Столбцы грибных магистралей позволяют провести ряд сравнений для понимания этого фенотипа BFI в различных типах выборок. Сравнение состава сообщества между приманкой и целевой средой может показать, какие бактерии могут использовать грибковые магистрали и какие грибы могут служить потенциальными магистралями⁹. Если используется метагеномное секвенирование, также могут быть изучены геномные особенности, которые отличают организмы от приманки от целевой среды.
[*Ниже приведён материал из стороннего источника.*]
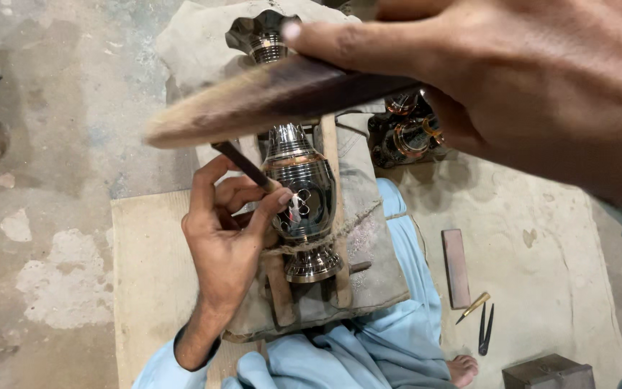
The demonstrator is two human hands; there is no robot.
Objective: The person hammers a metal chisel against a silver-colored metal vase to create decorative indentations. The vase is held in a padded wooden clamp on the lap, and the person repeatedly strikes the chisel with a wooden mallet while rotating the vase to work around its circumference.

Также можно сравнивать целевые среды из колонн, размещенных в разных субстратах (например, в почве и навозе) или в одном и том же субстрате при разных условиях (например, при температуре или влажности). В целом, колонки грибных магистралей расширяют возможности предыдущих методов исследования этой формы BFI и позволяют проводить обширные исследования этих взаимодействий, которые формируют пространственную динамику сложных микробиомов окружающей среды.

Авторы не имеют никаких конфликтов интересов, которые можно было бы раскрыть.

Это исследование было поддержано грантом Science Priority Area Grant от Министерства энергетики США (DOE), Биологических и экологических исследований (BER), Отдела науки о биологических системах (BSSD) в рамках гранта No LANLF59T.